Danseurs

5134 - Danseurs/danseuses
Textes de la profession

Nature du travail

Ce groupe de base comprend les danseurs et les professeurs de danse.

Pour obtenir la description complète et officielle de cette profession selon la Classification nationale des professions, il suffit de consulter le site de la CNP, au :

http://www5.hrsdc.gc.ca/NOC/Francais/CNP/2006/RechercheRapide.aspx?val65=5134 

Exemples de titres professionnels

Danseur folklorique;
danseur;
danseur à claquettes;
danseur de ballet;
danseur-interprète;
professeur de ballet;
professeur de danse;
professeur de danse sociale.

Perspectives

Les perspectives d'emploi dans cette profession sont acceptables.

(Mise à jour : janvier 2011)

Au cours des dernières années, le nombre de danseurs a augmenté légèrement. Cette croissance s'explique par la hausse de popularité des spectacles et des cours de danse. Cette tendance à la hausse légère devrait se maintenir au cours des prochaines années.

Source des débouchés

Les débouchés proviendront entre autres des besoins de remplacement des danseurs qui prendront leur retraite et, dans une moindre mesure, de l'augmentation de l'emploi. Notons à cet effet que la proportion de danseurs âgés de 55 ans et plus est nettement plus faible que pour la moyenne des professions (10 % par rapport à 15 % dans l'ensemble des professions en 2006, selon les données du recensement), parce que ceux-ci prennent habituellement leur retraite ou quittent la profession plus jeunes que dans les autres professions. Ainsi, d'autres débouchés s'ajouteront en raison du taux de roulement relativement élevé dans cette profession. En effet, de nombreux danseurs quittent cette profession en raison de la précarité des emplois. D'ailleurs, la proportion de danseurs âgés de 15 à 24 ans est beaucoup plus élevée que pour la moyenne des professions (40 % par rapport à 14 % dans l'ensemble des professions en 2006, selon les données du recensement).

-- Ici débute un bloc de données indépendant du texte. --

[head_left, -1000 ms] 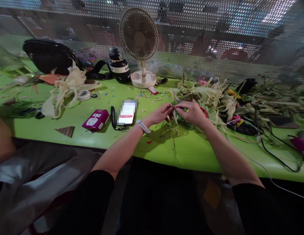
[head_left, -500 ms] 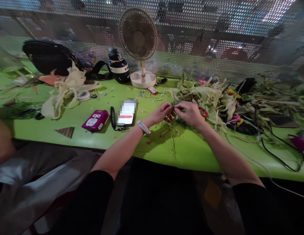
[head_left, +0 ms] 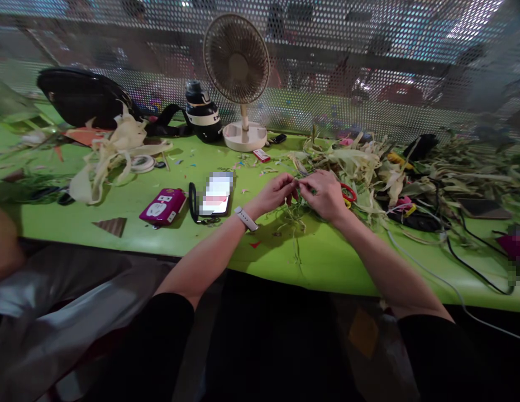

Comme bien des professions du domaine des arts, le phénomène du cumul d'emplois est fréquent. Ils sont en effet très nombreux à occuper toutes sortes d'emplois pour combler les périodes d'inactivité et les revenus souvent insuffisants de leurs activités dans cette profession. Enfin, d'autres danseurs quitteront cette profession pour d'autres professions du milieu des arts, par exemple des postes administratifs, de producteurs ou chorégraphes (voir 5131), de gérants ou de directeurs des arts du spectacle (voir 0512). S'ils possèdent la formation suffisante, ils peuvent aussi accéder à des postes d'enseignants aux niveaux collégial (voir 4131) et universitaire (voir 4121). Notons également que le phénomène du cumul d'emplois se retrouve aussi fréquemment à l'intérieur même de cette profession, par exemple, danseur et professeur de danse dans une école de danse ou de ballet.

Bassin de main-d'œuvre

Un certain nombre de débouchés seront accessibles aux titulaires de diplômes universitaires et collégiaux en danse, et aux finissants des écoles de danse et de ballet. D'autres débouchés seront pourvus par des danseurs expérimentés qui sont en chômage ou qui immigrent au Québec. D'ailleurs la proportion d'immigrants dans cette profession était en 2006 nettement plus élevée que dans l'ensemble des professions (19 % par rapport à 12 %, selon les données du recensement). En plus, on trouve un bon nombre de danseurs expérimentés dans des emplois qu'ils occupent temporairement en attendant des emplois ou des contrats dans le domaine de la danse. Finalement, d'autres débouchés seront pourvus par des autodidactes qui ont parfois suivi des formations privés qui ne débouchent pas nécessairement sur des diplômes reconnus. Reflet de ce phénomène, seulement 21 % des membres de cette profession étaient titulaires d'un diplôme postsecondaire dans le domaine des arts visuels et d'interprétation (qui comprend la danse) en 2006, selon les données du recensement.

Cette profession attire énormément de candidats. Il s'agit en effet d'une profession qui donne une image positive, tout en laissant la place à une créativité gratifiante. La concurrence est toutefois féroce. Cette concurrence se reflète de bien des façons. Par exemple, selon les données du recensement de 2006, environ 55 % des danseurs avaient un revenu d'emploi inférieur à 10 000 $ en 2005, proportion près de trois fois plus élevée que dans l'ensemble des professions (20 %), et ce, malgré un niveau de scolarité semblable.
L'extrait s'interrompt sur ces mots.